US markets mixed, Jan. 4-8

The Dow Jones Industrial Average rose 1.61% to finish the week at 31,097.97 and the S&P 500 declined by 1.83% to 3,824.68. Spot gold dropped US$48 per oz., or 2.53%, to US$1,850 per ounce.

Rio Tinto jumped US$11.47 to US$86.69 per share. U.S. President Donald Trump’s outgoing administration plans to approve a land swap on Jan. 15 that the company and its partners need to build the Resolution copper mine in Arizona, clearing a long-time hurdle for a project that is opposed by many Native Americans. The project abuts the reservation where the San Carlos Apache tribe lives. The tribe and several environmental groups have said they may sue to stop the land swap. Rio Tinto and BHP Group have spent more than US$2 billion on new mine shafts and permitting applications for the project. The proposed mine would tunnel 2,134 metres underground and, developers say, could supply a quarter of the copper consumed annually in the U.S.

Shares of Vale rose US$2.16 to US$18.92 per share. The Brazilian state of Minas Gerais is hoping to win at least 28 billion reais (US$5.3 billion) from a compensation deal with the miner related to the Brumadinho tailings dam disaster. A court-mediated hearing is expected this month, said State Secretary General Mateus Simoes. “The idea is that we end the text discussion tomorrow and start the value discussion,” Simoes reportedly told Reuters on Jan. 6. “Certainly the floor for the beginning of the negotiations has to be 28 billion reais.” The government of Minas Gerais has requested in court total damages of approximately 54 billion reais (US$10.2 billion) for the material and moral damages related to the rupture of the Vale dam in Brumadinho on Jan. 25, 2019, which left 270 dead.

Iamgold dropped by US18¢ to US$3.49 per share. The company announced that it has adopted new governance guidelines on board renewal to reflect evolving governance best practices. The new guidelines stipulate that the average board tenure should not exceed ten years, no director should chair a standing committee of the board for more than ten years, and no director should be the board chair for more than ten years.
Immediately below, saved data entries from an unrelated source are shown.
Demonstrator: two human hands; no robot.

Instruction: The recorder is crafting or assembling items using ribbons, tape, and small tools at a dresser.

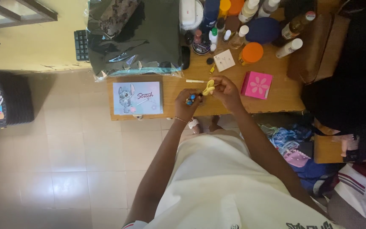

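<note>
Both hands work together over the bench (272, 95): left hand (187, 104) clamped on small blue pieces (190, 100), right hand (225, 91) pinching a yellow piece (209, 87).

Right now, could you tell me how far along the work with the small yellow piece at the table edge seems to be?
Mid-way, as far as shows. Done: nothing finished is visible on the wooden table. In hand: the right hand pinches a small yellow piece, while the left hand holds something small and blue beside it. Untouched nearby: a thin white stick, a pink flowered box and a white card.
</note>
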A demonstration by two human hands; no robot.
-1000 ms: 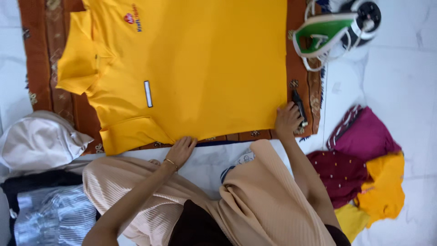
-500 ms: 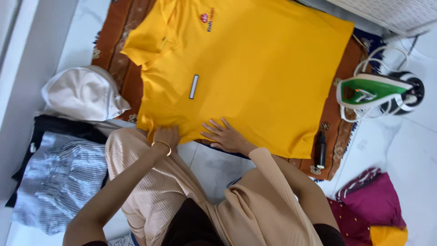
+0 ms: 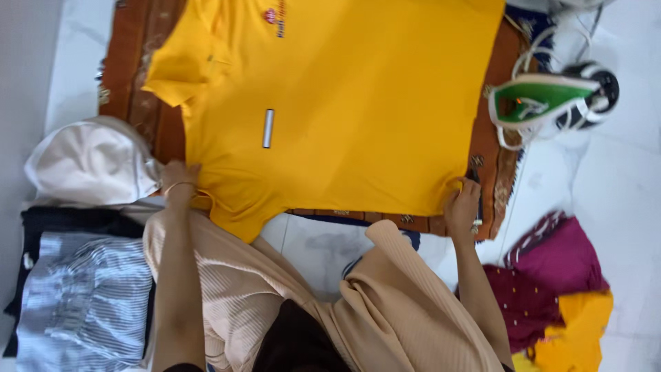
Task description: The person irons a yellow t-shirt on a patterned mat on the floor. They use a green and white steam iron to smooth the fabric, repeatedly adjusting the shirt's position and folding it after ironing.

In conjunction with these guidelines and in accordance with the board’s previously stated commitment to diversity, Anne Marie Toutant and Deborah Starkman were appointed to the board on Dec. 14, 2020. With the announcement that John Caldwell has decided to step down from the board and that Mahendra Naik will not stand for re-election, following the next shareholder meeting, the board will consist of eight members, 38% of whom are female, and the average tenure will be fewer than six years.